En tiempos como los que vivimos, en que todo esfuerzo por hacer que disminuya la violencia de género se nos figura insuficiente, en que nada de lo que hagamos al parecer nos sacará del hoyo en que como sociedad hemos caído, no debería, sin embargo, llevarnos a engaño el argumento idiota, simplón, maniqueísta, de que si no se está del lado del afeminamiento, del amujeramiento, del amariconamiento del hombre (indicativos, para algunos entusiastas de los colores pasteles, de que nos hallamos en la senda de la susodicha igualdad entre unos y otras), se está a favor del abuso, de la injusticia, del atropello, que, amparados en su condición de individuos biológicamente más fuertes que las mujeres, ciertos sujetos cometen en contra de quienes por obvias razones no pueden enfrentarlos en igualdad de condiciones.

Tampoco debería engatusarnos, siguiendo esa misma lógica, aquello también hoy muy visto entre algunas defensoras acérrimas de los derechos de las mujeres (no en todas, por supuesto, pues las hay muy femeninas; lo que dice mucho de su personalidad), y que no es otra cosa que su descabellada inclinación por asumir conductas y apariencias que ni histórica ni antropológicamente se podrían reclamar como suyas; hablamos, naturalmente, de la obsesión que parecen tener estas por virilizarse, por varonizarse, por masculinizarse; se entiende que en un intento desesperado por demostrar que son “iguales” que aquellos a quienes critican (¿será posible tamaña incongruencia?).

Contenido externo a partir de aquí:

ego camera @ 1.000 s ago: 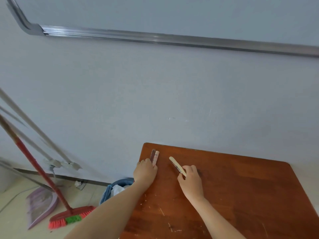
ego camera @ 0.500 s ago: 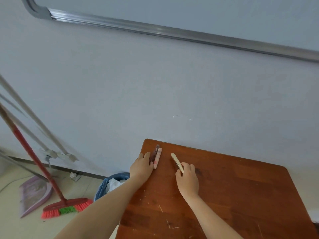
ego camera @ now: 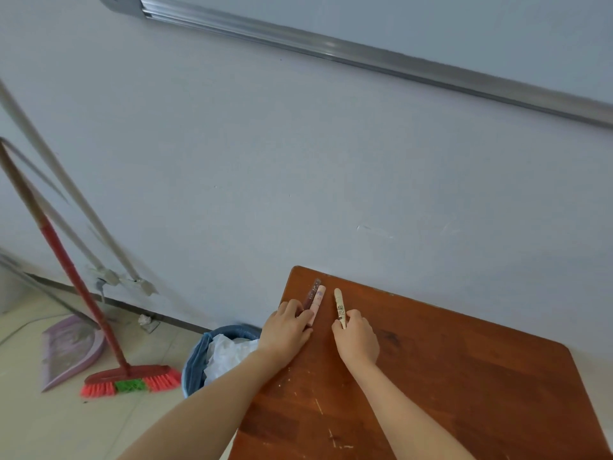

Pues no, por ahí no va el asunto. Que ambas conductas, desatinadas hasta la risa, están lejos de sumar en favor de que hombres y mujeres se reconozcan como individuos con los mismos derechos, con las mismas potenciales capacidades; todo lo contrario, ya que estas no hacen más que caricaturizar las verdaderas identidades de quienes, en principio, deberían solucionar sus diferencias en los ámbitos y escenarios en los que en realidad les corresponde hacerlo; sin tener que recurrir, por supuesto, a la desnaturalización de su verdadera esencia, sin tener que seguir echando mano de la tesis, ahora muy de moda para desgracia nuestra, de que es válido sacrificar la personalidad en interés de lograr el bien común. Y es que la mentada equidad de derechos, la a no dudarlo necesaria igualdad de oportunidades entre ambos sexos, no pasa por la pérdida, ni desnaturalización, de los rasgos identificadores que tradicionalmente han venido caracterizando tanto a hombres como a mujeres; mucho menos por la asunción de los que son, por razones que saltan a la vista, propios del otro género.

¡Ah!, y que no nos vengan con la estupidez de que lo que cuenta es lo que llevamos por dentro, que para sandeces basta y sobra con las que tenemos que escuchar del presidente Vizcarra, como cuando le dio por pronunciarse respecto del tema en cuestión en los términos siguientes: “Dejemos de generar tanta polémica alrededor de un pedazo de tela, de un color; eso no es lo que vale, lo que vale son las personas”. Nadie discute, señor presidente, que lo que en verdad cuenta siempre será la persona en sí; lo que ni usted ni los que aplauden sus pastorales palabras parece tener claro, es que eso que minimizan (el color de la indumentaria, en este caso) también forma parte consustancial de cómo se asumen las personas. Pues “eso” es también parte del contrato social, de la cultura. Y la cultura no es, como usted parece desconocer, ni buena ni mala. Es Historia, es legado, es tradición. En cualquier caso, si usted, salvando las distancias y con el perdón de Édith Piaf, quiere vivir “La vie en rose”, solo porque es hoy lo políticamente correcto, es asunto suyo; pero no pretenda que los demás hagan lo mismo. Y a su pregunta: “Por el hecho de que me ponga un mandil de color rosado ¿dejo de ser presidente?” No, no deja de serlo. Pero sí se convierte en uno payaso, y de payasos nuestra política tiene más que suficiente.